31. Oakland argued that the delay and its refusal to contract with Dr. Peterson were justified because she did not meet agency criteria. It is true that if an IEE is at public expense, the criteria under which the assessment is obtained, including the location, limitations for the assessment, minimum qualifications of the examiner, cost limits, and use of approved instruments are to be the same as the criteria that the public agency uses when it conducts an assessment, to the extent that those criteria are consistent with the parent’s right to an IEE. (34 C.F.R. § 300.502(e)(1).) In this case, however, Oakland’s assertion that Dr. Peterson did not meet agency criteria was not based upon something finite such as lacking the proper license, or her refusal to comply with Oakland’s policies for this student. Despite so much time passing, no one from Oakland ever contacted Dr. Peterson to see if she maintained the contract requirements Oakland found inconsistent with its agency criteria, and if so, whether she would make an exception in this case. The duty to ensure that an IEE is provided and not just agreed to, in this case, included taking some affirmative steps to reach an agreement with the assessor. That should have included contacting the requested assessor to see what her requirements would have been for this student’s assessment.9 It is determined that Oakland did not provide the agreed-upon IEE without unnecessary delay and this constitutes a procedural denial of FAPE.

9 This analysis is limited to whether or not Oakland met its obligation to provide the assessment without unnecessary delay. No finding is made regarding whether or not the two articulated policies Oakland considers inconsistent with its agency criteria are justified under the law.

32. Whether or not a delayed, or in this case, not yet conducted, IEE significantly impedes the parents’ opportunity to participate in the decision-making process, or deprives educational benefit to a student, applies to relief from an unnecessarily delayed IEE. (See, e.g., Taylor v. District of Columbia (D.D.C. 2011) 770 F.Supp.2d 105, 109-110.) The IEE is not just an additional tool for determining a student’s needs; it is designed to give parents essential information to use in the IEP process. The Supreme Court has stressed the importance of the IEE in redressing the relative advantages a school district has in expertise and in its superior control of information about a student:

School districts have a natural advantage in information and expertise, but Congress addressed this when it obliged schools to safeguard the procedural rights of parents and to share information with them. . . . [Parents] have the right to an independent educational evaluation of the[ir] child . . . . IDEA thus ensures parents access to an expert who can evaluate all the materials that the school must make available, and who can give an independent opinion. They are not left to challenge the government without a realistic opportunity to access the necessary evidence, or without an expert with the firepower to match the opposition.

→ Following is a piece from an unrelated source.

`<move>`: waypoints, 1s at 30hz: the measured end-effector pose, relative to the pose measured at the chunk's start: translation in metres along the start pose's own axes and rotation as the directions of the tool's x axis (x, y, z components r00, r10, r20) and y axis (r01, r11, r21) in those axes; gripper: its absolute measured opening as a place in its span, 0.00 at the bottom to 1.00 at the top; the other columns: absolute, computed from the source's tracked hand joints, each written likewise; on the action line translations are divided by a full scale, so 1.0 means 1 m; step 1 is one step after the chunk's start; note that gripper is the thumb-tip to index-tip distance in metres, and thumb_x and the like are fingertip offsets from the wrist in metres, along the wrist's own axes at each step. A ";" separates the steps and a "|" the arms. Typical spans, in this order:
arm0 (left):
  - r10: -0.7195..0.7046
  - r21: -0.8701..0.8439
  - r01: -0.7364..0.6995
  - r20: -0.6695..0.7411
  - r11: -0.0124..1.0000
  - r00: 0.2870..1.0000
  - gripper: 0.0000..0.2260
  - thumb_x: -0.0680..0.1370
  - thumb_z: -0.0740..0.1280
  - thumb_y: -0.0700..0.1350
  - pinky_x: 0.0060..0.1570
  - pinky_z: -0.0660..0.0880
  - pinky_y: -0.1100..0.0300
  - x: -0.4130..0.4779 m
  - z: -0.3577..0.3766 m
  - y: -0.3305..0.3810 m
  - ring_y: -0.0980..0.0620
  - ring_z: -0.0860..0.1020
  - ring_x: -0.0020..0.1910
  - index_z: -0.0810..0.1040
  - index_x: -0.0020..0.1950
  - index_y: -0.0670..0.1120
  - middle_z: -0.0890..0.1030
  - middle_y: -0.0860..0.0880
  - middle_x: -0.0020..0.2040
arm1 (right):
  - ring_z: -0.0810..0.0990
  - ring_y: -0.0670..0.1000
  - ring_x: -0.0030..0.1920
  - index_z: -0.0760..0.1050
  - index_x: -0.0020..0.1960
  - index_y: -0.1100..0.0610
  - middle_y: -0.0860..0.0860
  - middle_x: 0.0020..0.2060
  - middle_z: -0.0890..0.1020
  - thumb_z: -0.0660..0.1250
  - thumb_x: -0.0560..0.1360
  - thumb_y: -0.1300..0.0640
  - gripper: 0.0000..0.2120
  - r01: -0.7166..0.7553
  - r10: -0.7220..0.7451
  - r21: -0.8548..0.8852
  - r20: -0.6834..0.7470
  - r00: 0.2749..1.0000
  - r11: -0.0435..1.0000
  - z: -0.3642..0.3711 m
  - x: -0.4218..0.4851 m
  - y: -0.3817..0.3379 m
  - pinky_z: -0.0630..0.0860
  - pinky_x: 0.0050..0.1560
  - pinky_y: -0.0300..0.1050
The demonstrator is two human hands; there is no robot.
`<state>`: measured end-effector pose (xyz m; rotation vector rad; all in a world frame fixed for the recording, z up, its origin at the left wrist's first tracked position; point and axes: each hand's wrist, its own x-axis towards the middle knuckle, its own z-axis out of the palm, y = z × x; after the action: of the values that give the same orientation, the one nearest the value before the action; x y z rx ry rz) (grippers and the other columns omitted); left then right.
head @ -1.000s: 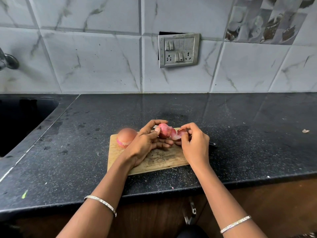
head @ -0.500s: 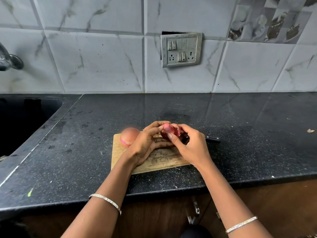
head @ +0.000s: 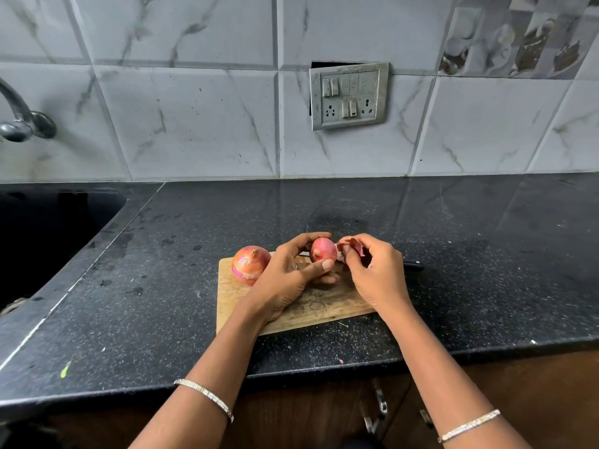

(Schaffer v. Weast, supra, 546 U.S. at pp. 60-61 [citations and internal quotation marks omitted].) Recently the Eleventh Circuit, in rejecting an attack on the regulation allowing for an IEE to be conducted at public expense, observed that “[t]he right to a publicly financed IEE guarantees meaningful participation throughout the development of the IEP.” (Phillip C. v. Jefferson County Bd. of Educ. (11th Cir. 2012) 701 F.3d 691, 698 [citation omitted].)

33. In this case, the length of the unnecessary delay was from November 2011, after Great-Aunt rejected the Diagnostic Center, up to the time of hearing, nearly two and one-half years later. Oakland correctly contends that, similar to the occupational therapy and assistive technology assessments, there was no evidence that its delay in providing Student’s IEE had any adverse effect on his education. Oakland does not address the impact of the delay on Great-Aunt’s participatory rights. As with those other assessments, had Oakland timely provided the requested IEE, the results would have been available to Great-Aunt and Grandmother during the intervening IEP team meetings and would have assisted them and the rest of Student’s IEP team in discussing his program and placement for his first grade, second grade, and third grade years. The delay deprived them of significant and potentially useful information concerning Student’s disabilities and educational needs during the foundational academic years of first through third grade. This deprived Great-Aunt from meaningfully participating in the decision making process regarding Student’s program, and therefore, constituted a denial of FAPE.

ISSUE 5 – IEP TEAM MEETING REGARDING 30-DAY PLACEMENT

34. Student argues that because Tobinworld II is located in Antioch, whose public schools are part of a different school district and special education local plan area (SELPA), Oakland was obligated to hold a 30-day placement IEP team meeting after Student began attending on May 7, 2013. Student is not correct.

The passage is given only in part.